The film can convert up to 30 per cent of the sun's power into usable,
electrical energy. Today's best plastic solar cells capture only about
six per cent.

Sargent said the advance would not only wipe away that inefficiency, but
also resolve the hassle of recharging our countless gadgets and pave the
way to a true wireless world.

"We now have our cellphones and our BlackBerries and we're walking
around without the need to plug in, in order to get our data,'' he said.

"But we seem trapped at the moment in needing to plug in to get our
power. That's because we charge these things up electrically, from the
outlet.
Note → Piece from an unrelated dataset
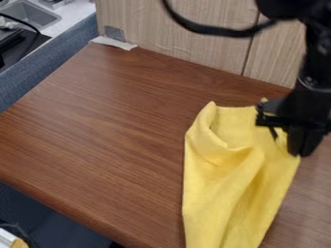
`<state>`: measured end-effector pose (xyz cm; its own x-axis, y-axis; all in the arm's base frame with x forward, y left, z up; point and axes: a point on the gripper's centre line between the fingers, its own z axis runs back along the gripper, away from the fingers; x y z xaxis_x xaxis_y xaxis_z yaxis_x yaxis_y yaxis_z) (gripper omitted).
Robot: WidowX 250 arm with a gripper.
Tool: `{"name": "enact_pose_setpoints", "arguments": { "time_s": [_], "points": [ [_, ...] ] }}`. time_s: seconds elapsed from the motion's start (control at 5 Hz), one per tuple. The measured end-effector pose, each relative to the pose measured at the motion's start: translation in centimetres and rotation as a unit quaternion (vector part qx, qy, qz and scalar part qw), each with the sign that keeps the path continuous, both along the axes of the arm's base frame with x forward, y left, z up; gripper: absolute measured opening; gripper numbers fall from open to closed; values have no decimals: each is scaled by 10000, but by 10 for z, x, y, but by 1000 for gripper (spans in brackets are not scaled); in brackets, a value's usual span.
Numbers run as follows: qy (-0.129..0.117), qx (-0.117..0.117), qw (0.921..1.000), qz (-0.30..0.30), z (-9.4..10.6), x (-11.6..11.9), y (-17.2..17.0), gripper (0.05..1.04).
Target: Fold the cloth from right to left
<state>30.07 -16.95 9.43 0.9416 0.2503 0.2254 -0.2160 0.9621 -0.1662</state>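
The yellow cloth (223, 184) lies lengthwise on the right part of the wooden table, running down to the view's bottom edge. Its upper left corner stands up in a point, and raised, loose folds cross its middle. The black gripper (298, 145) hangs at the right, over the cloth's upper right edge, and covers part of that edge. Whether it holds any fabric cannot be made out.
The brown wooden table (110, 131) extends left of the cloth. A light wood panel (174, 34) stands along its back edge, with a black cable (207, 30) in front. Beyond the left side are a blue-grey border (48, 72) and a sink (32, 13).
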Motion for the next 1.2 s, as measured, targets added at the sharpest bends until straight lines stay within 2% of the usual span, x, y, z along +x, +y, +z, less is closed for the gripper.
{"name": "enact_pose_setpoints", "arguments": {
  "time_s": [0.2,0.4,0.6,0.8,1.2],
  "points": [
    [-196,-69,9995,222,23,-15,30,54],
    [-278,2,9985,475,31,-31,63,54],
    [-213,26,9961,855,23,-51,96,54],
    [2,-11,9944,1054,1,-59,114,54],
    [554,-31,9922,1112,-62,-59,130,54]
  ]
}}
But there's actually huge amounts of power all around us coming
from the sun.''

The film has the ability to be sprayed or woven into shirts so that our
cuffs or collars could recharge our IPods, Sargent said.

While that may sound like a Star Trek dream, venture capitalists are
keen to Sargent's invention.

Josh Wolfe, managing partner at Lux Capital, a New York City-based
venture capital firm, said while such a luxury may be five years away,
the technology knows no bounds.

"When you have a material advance which literally materially changes the
way that energy is absorbed and transmitted to our devices... somebody
out there tinkering away in a bedroom or in a government lab is going to
come up with a great idea for a new device that will shock us all,'' he
said in a phone interview.

"When the Internet was created nobody envisioned that the killer app
(application) would be e-mail or instant messaging.''

Sargent's work was published in the online edition of Nature Materials
on Sunday and will appear in its February issue.